Impact of CS-NHS Crosslinking on Corneal Swelling and Biomechanics
CS-NHS reacts with amine groups in collagen and proteoglycans in the cornea, forming crosslinked covalent networks (Fig. 2A). Therefore, the effectiveness of the crosslinking treatment can be estimated by differences in corneal swelling ratios. The decrease in corneal swelling ratios after CS-NHS treatment indicated that CS-NHS was able to effectively crosslink corneal ECMs (Fig. 2B). A 30-minute treatment with 2 and 5 mg/mL CS-NHS slightly reduced the swelling ratio, while a 15% decrease in swelling ratio was observed with 10 mg/mL CS-NHS treatment. A 60-minute crosslinking treatment with CS-NHS significantly decreased the swelling ratio in all treatment groups. A decrease in swelling ratio of up to 35% in CS5 and CS10 groups was observed (Fig. 2C). To further characterize the enhancement of corneal mechanics through corneal crosslinking, Young's modulus of treated and untreated corneas was evaluated by tensile testing (Fig. 2D). After 60 minutes of crosslinking treatment, CS5 and CS10 groups demonstrated significantly higher Young's modulus that was up to 20% greater than in groups that did not receive crosslinking treatment. 
Figure 2
 
Normal corneal swelling and biomechanical properties after crosslinking. (A) CS-NHS reacts with collagen molecules and forms a strong covalent network. (B) The decrease of swelling ratio was in direct response to crosslinking time and CS-NHS concentration after 30 and 60 minutes of crosslinking; (C) the enhancement of corneal biomechanics was demonstrated with Young's modulus increase after 60 minutes of crosslinking. N = 6 in each group and *P < 0.05 compared to control corneas.
Figure 2
 
Normal corneal swelling and biomechanical properties after crosslinking. (A) CS-NHS reacts with collagen molecules and forms a strong covalent network. (B) The decrease of swelling ratio was in direct response to crosslinking time and CS-NHS concentration after 30 and 60 minutes of crosslinking; (C) the enhancement of corneal biomechanics was demonstrated with Young's modulus increase after 60 minutes of crosslinking. N = 6 in each group and *P < 0.05 compared to control corneas.

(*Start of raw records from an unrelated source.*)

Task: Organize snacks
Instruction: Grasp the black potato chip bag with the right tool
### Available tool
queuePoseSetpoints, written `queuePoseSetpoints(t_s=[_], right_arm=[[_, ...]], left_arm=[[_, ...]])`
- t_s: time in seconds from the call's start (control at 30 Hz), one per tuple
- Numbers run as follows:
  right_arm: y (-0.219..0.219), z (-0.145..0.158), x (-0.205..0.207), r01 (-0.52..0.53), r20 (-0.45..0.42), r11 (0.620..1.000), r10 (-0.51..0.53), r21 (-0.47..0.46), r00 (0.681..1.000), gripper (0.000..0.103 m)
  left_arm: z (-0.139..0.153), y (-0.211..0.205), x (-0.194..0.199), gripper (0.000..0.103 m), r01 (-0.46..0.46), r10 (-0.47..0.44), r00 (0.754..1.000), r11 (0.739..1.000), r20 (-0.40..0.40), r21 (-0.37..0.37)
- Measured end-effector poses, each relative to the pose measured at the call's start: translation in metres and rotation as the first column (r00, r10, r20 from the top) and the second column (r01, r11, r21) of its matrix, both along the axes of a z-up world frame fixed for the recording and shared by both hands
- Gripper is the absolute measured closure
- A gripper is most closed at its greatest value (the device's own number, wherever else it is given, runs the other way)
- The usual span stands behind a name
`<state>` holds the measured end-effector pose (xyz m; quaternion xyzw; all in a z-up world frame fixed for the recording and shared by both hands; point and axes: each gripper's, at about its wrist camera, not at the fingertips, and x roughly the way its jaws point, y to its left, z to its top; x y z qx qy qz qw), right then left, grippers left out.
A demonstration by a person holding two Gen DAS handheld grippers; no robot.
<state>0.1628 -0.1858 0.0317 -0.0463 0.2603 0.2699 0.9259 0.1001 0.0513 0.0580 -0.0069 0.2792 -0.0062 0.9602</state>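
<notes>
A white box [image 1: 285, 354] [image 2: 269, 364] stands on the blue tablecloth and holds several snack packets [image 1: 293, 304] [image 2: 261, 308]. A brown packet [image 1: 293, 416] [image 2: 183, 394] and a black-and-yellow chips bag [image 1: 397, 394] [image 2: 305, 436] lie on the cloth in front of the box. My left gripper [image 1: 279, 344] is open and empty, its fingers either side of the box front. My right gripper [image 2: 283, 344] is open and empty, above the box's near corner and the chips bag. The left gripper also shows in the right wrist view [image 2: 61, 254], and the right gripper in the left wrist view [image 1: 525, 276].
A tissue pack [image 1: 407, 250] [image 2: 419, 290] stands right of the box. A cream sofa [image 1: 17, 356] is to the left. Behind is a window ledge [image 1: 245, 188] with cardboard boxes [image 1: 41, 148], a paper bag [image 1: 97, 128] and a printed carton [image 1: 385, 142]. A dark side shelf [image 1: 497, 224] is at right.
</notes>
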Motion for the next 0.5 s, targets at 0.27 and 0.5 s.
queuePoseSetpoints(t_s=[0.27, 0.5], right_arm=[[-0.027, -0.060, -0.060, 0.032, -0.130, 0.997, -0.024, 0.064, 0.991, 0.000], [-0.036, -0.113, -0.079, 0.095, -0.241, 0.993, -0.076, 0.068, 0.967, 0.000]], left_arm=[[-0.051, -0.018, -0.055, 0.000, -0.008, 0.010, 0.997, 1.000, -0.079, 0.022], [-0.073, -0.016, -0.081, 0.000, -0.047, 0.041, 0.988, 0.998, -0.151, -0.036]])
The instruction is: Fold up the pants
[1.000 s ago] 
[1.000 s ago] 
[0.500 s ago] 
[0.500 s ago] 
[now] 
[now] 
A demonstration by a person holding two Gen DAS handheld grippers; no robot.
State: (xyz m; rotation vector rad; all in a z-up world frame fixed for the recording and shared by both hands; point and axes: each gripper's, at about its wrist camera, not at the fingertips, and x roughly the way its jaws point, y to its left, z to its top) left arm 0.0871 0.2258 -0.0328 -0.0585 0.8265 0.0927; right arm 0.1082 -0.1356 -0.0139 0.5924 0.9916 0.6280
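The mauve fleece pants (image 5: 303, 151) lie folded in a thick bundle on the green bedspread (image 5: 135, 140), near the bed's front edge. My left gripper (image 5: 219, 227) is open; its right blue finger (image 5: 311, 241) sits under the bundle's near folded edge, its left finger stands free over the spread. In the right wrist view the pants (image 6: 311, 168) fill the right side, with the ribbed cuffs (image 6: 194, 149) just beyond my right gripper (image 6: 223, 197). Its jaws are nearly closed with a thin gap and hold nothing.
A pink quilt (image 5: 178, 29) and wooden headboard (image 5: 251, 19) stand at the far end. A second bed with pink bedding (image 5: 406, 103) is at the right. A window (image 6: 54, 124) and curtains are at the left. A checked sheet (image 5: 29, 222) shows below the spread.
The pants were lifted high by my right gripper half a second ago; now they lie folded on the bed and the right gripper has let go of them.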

Normal Corneal Ultrastructure After Crosslinking
Normal corneas were crosslinked to determine the optimal treatment time and crosslinker concentrations. Following CS-NHS crosslinking, treated corneas exhibited larger fibril diameters and densities compared to normal corneas (Fig. 3; Table). The formation of a tighter covalent network due to CS-NHS crosslinking increased fibril density when compared to that in normal corneas. CS5 and CS10 crosslinking demonstrated a significant increase in fibril density, even at lower crosslinking durations (30 minutes). Following crosslinking for 60 minutes, CS5 and CS10 groups also presented a larger mean fibril diameter of 55 ± 13.40 and 59 ± 11.56 nm, respectively, compared to 44.24 ± 11.89 nm in the untreated normal group. Overall, higher crosslinker concentrations and crosslinking time significantly increased fibril diameter and density. The morphologic and mechanical data taken together suggest that CS5 (60 minutes) crosslinking provided significant mechanical reinforcement while minimally changing the collagen fibrillar dimensions compared to the native cornea. Therefore, CS5 was chosen as the optimal crosslinking condition for treatment of KC model corneas. 
Figure 3
 
Normal corneal ultrastructures after crosslinking. Crosslinking time and crosslinker concentration significantly impact corneal ultrastructure. Collagen diameter and fibril density increased gradually with increase in crosslinking time (30 and 60 minutes) and concentration (from CS2 to CS10).
Figure 3
 
Normal corneal ultrastructures after crosslinking. Crosslinking time and crosslinker concentration significantly impact corneal ultrastructure. Collagen diameter and fibril density increased gradually with increase in crosslinking time (30 and 60 minutes) and concentration (from CS2 to CS10).
Table
 
Ultrastructural Analysis of Corneas Before and After Crosslinking
Table
 
Ultrastructural Analysis of Corneas Before and After Crosslinking
Cell Viability in CS-NHS Crosslinking
Corneal cells maintained viability after 60 minutes of crosslinking with few apoptotic cells (Fig. 4, red arrow) in all CS-NHS crosslinking concentrations used, as evidenced by qualitative live–dead staining. No visible difference among 2, 5, and 10 mg/mL CS-NHS crosslinking concentrations was observed, and there were no significant differences in cell viability compared to that in noncrosslinked cornea controls. The positive dead cell staining alone has been presented for RF-UV corneas due to the interference from RF autofluorescence in the 488-nm channel. The positive control demonstrated considerable cell apoptosis compared to the rest of the groups. 
Figure 4
 
Cell viability after crosslinking. Corneal cell viability after CS-NHS crosslinking was evaluated with live–dead staining. The red arrows indicate apoptotic cells. No significant cell apoptosis was observed following 60 minutes of CS-NHS crosslinking for all concentrations. Positive control corneas were treated with standard RF-UV crosslinking, with 0.1% RF presaturation for 20 minutes and UVA crosslinking for 30 minutes.
Figure 4
 
Cell viability after crosslinking. Corneal cell viability after CS-NHS crosslinking was evaluated with live–dead staining. The red arrows indicate apoptotic cells. No significant cell apoptosis was observed following 60 minutes of CS-NHS crosslinking for all concentrations. Positive control corneas were treated with standard RF-UV crosslinking, with 0.1% RF presaturation for 20 minutes and UVA crosslinking for 30 minutes.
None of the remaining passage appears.